TASK DIRECTIONS:
Please repeat, exactly as written, the line containing "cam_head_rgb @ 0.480" and every line after it through the end of the records below, leaving out any pictures.
** Opening RECORDS SHOWN block **
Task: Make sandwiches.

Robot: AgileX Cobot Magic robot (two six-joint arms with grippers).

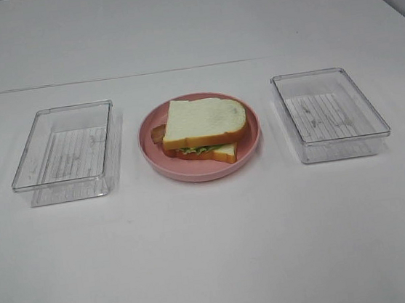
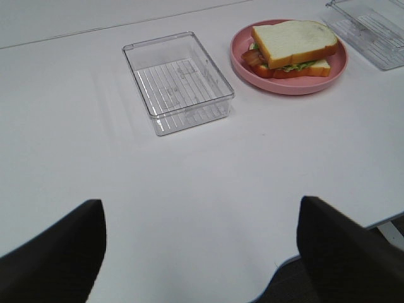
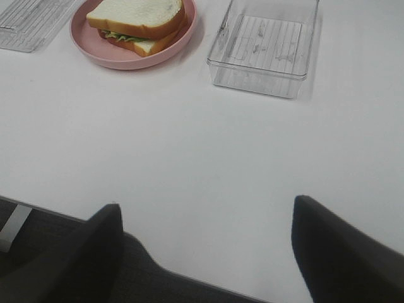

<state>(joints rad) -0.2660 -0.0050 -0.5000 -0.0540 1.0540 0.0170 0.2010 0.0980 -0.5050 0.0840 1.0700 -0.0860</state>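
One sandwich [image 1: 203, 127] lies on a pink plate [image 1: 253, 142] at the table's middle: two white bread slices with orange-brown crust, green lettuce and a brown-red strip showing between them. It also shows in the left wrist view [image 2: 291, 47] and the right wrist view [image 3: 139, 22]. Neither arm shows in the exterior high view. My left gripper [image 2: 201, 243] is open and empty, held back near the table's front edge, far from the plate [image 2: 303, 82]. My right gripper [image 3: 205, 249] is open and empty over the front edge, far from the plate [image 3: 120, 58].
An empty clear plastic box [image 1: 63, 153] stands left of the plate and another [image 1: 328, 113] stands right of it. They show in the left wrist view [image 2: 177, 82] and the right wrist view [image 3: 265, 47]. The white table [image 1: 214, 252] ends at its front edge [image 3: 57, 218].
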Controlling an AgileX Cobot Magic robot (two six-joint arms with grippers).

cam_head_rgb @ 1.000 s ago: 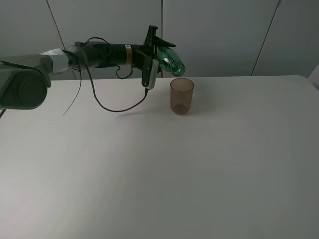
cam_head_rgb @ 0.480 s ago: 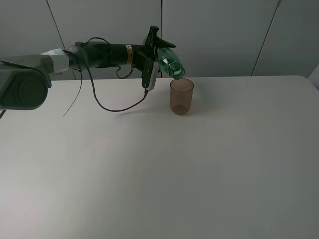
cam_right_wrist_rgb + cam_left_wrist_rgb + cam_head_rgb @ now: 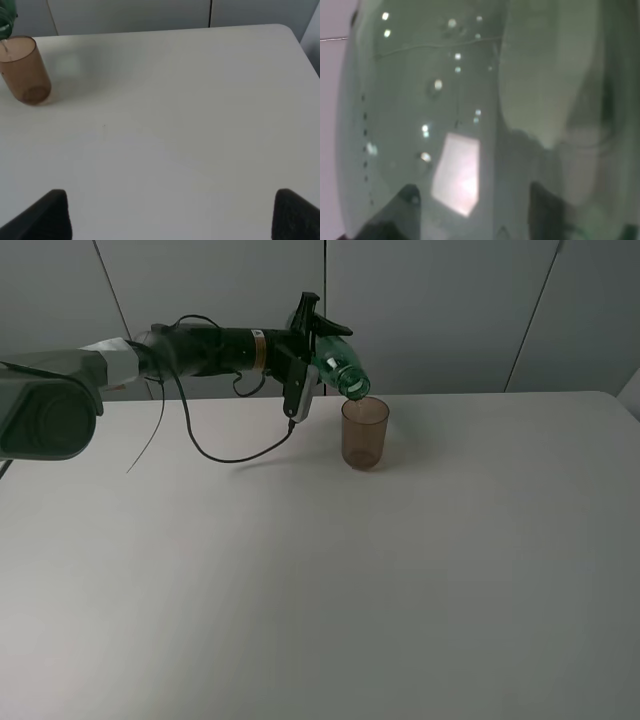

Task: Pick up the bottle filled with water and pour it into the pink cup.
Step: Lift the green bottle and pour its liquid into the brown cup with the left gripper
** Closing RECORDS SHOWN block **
RESULT:
cam_head_rgb @ 0.480 s ago: 
cam_right_wrist_rgb + cam_left_wrist_rgb + cam_head_rgb @ now: 

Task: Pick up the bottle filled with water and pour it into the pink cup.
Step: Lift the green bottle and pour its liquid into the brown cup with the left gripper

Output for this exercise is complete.